In the fall of 1993, I was an avid follower of the band "Ali Ali Oxen Free". They would play in Provo, Utah, at a place called Pier 54. I don't remember how it happened exactly, but something that Tyler said to the band lead to me playing a few songs during their break. I met Steve Lemmon, the guitarist and singer, and we recorded a "bigger and better" album in his studio, Spiral Studios, during the spring of 1994.
After recording the album "Looking for Tomorrow", I hooked up with the coolest, long-haired, chick-magnet-artist, Marc Thorup. He was a wizard on the guitar. I had been an acquaintance of Marc's since 6th grade. Through a common friend, I was reintroduced to him and we hit it off both musically and as friends. He invited me to join in a jam session with his band. It was the most amazing thing: 5 musicians playing the same song together. After playing a few covers, I whipped out some of my original stuff, hoping that Marc would be impressed that I was retuning my guitar to DADGAD tuning. I was in heaven (once everyone knew the chords) because we were all playing one of my songs!
I sort of invited myself to be a part of the band and we started playing all over the Salt Lake and Utah County areas. We changed the name of the band to "Shasta Daisy" and recorded a great album, "Alaska" in spring, 1995 at Spiral Studios. We kept playing right up to the time I went on a mission for the Church of Jesus Christ of Latter-Day Saints in October of 1995.
Marc and I wrote to each other frequently. We would send new songs and lyrics. After the two years, Marc and I got back together, renamed the band to "Bentleigh" (a combination of our middle names), and invited 3 new members to join. We played all over the state of Utah. In 1999, we recorded an LP. Marc and I would open as an acoustic duo for various artists like Peter Breinholt and Ryan Shupe and the Rubber Band.
During the 2002 Salt Lake Olympic Winter Games, Bentleigh performed at various events and parties and opened for N'SYNC at the Olympic Medals Plaza.
During this time, I had just graduated from the University of Utah and signed with an agent for acting. Soon after signing with the agent, I was fortunate to be cast in my first feature film. I had to cut back on performances with the band. After a few months, the band went their separate ways. I continued acting in different projects and writing songs at home.
After filming the R.M., I let the producers know that I was also a "practicing musician." They asked me to cover a hymn for the soundtrack. I picked my favorite, "If You Could Hie to Kolob." They then asked me to cover a song for their upcoming Christmas album. I chose "I Believe in Santa Claus."
At the end of 2002, an actor friend of mine, Will Swenson, sent me an email with a script about a boy band. In 2003, we recorded a pop album and filmed a "making of the band" mockumentary called "Sons of Provo".

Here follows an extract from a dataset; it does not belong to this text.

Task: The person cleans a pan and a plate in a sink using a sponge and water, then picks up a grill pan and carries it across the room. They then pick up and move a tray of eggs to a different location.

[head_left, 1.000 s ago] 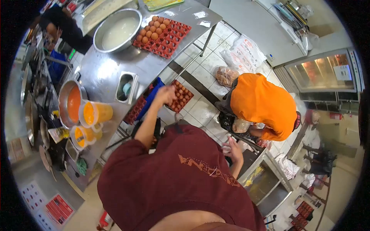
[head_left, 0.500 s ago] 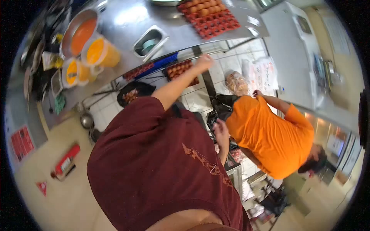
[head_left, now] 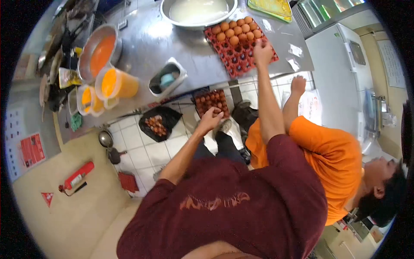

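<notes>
My right hand [head_left: 263, 54] is over the right side of a red egg tray [head_left: 237, 71] on the metal table, its fingers bent together beside the brown eggs [head_left: 234, 40]; what they hold, if anything, is hidden. Eggs fill the tray's far part, and its near cells are bare. My left hand [head_left: 210, 120] hangs in front of the table edge, fingers loosely curled and apart, with nothing visible in it. Beyond it, lower down, is another tray of eggs [head_left: 209, 101]. A black bag [head_left: 170, 118] holding eggshells [head_left: 156, 125] lies below, left of that hand.
A co-worker in an orange shirt [head_left: 332, 151] stands close on the right, one hand [head_left: 298, 84] near the table edge. On the table are a large bowl of pale liquid [head_left: 198, 12], a metal container [head_left: 177, 80], an orange-filled pot [head_left: 101, 54] and jugs [head_left: 125, 84].
My right hand has moved up from beside my body to the egg tray. My left hand has drawn back from the table edge. The co-worker has shifted right and raised a hand near the table.
</notes>
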A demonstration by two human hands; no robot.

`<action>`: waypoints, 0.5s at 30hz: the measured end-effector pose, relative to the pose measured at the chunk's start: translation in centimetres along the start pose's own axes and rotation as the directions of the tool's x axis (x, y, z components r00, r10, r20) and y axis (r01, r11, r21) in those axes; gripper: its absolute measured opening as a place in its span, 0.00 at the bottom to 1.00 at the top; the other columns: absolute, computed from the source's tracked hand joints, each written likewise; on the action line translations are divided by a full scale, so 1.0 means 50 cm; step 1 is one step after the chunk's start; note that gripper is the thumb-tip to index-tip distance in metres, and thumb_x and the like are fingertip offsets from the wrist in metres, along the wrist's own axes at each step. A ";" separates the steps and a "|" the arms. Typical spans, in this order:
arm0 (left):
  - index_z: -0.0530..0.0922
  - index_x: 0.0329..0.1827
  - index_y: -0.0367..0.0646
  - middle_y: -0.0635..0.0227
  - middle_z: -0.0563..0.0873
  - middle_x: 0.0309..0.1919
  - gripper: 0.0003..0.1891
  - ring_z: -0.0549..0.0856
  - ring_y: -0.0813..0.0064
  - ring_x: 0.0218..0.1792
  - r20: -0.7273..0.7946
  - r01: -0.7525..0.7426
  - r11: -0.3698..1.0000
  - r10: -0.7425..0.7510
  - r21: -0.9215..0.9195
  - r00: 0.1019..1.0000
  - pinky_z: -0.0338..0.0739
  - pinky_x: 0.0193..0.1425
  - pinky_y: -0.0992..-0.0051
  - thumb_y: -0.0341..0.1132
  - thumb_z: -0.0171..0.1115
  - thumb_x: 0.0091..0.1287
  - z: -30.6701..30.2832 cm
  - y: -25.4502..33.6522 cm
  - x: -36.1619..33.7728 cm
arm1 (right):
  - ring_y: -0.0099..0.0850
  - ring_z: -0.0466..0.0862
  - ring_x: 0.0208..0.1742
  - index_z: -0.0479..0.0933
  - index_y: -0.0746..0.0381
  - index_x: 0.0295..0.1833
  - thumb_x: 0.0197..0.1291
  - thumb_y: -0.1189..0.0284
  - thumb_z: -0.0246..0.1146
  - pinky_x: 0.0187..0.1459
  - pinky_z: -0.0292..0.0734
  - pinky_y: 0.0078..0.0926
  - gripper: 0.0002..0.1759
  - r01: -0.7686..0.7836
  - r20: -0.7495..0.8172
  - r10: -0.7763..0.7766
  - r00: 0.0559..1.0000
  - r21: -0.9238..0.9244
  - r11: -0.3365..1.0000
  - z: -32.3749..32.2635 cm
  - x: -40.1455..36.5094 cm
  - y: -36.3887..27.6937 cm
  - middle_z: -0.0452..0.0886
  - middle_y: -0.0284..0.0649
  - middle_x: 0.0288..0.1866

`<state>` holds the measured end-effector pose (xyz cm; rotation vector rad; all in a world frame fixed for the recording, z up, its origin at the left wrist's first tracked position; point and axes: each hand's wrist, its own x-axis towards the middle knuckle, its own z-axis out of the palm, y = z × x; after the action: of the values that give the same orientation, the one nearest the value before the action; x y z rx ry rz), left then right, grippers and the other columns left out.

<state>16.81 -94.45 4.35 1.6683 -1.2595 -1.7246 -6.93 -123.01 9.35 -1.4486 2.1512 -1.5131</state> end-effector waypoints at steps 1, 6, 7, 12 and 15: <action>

A song of mine from the "Sons of Provo" soundtrack, "Beautiful Inside", caught the attention of filmmaker Christian Vuissa. Christian and I had met earlier that year during pre-production of his film "Baptists at Our Barbecue". We hit it off as friends and talked of working together. We recorded the album "Inside" during December of 2004.
May 2, 2006: My second solo album "Braver Days" is released with Nathan DeVore as producer. This is a more intimate album than my first one. The songs are about taking chances and finding the courage to be better. After listening, you may feel motivated to forgive a brother, realize how great your family is, or take the leap of faith that you have been avoiding. Each song will say what it needs to say to each listener. Every detail in every song on this album has a purpose.
Kirby has released five successful albums, performed across the country, and has songs featured in four films. The release of his latest album, “The Elm Tree,” is his “most compelling and best yet”, says producer Nathan DeVore. Kirby’s sound is reminiscent of great artists like Paul Simon, Josh Radin, Jack Johnson, and David Wilcox. His music is “evocative, honest, and beautiful; every song is emotive and brilliant, soulful and interesting.”
I think with each year that passes, we learn more about life and how we fit into it. This album is about knowing who I am and what is important to me. I am very proud of this album.
Everyone has music. How we shape it and emote it is what makes us unique.
Music is an easy thing to love.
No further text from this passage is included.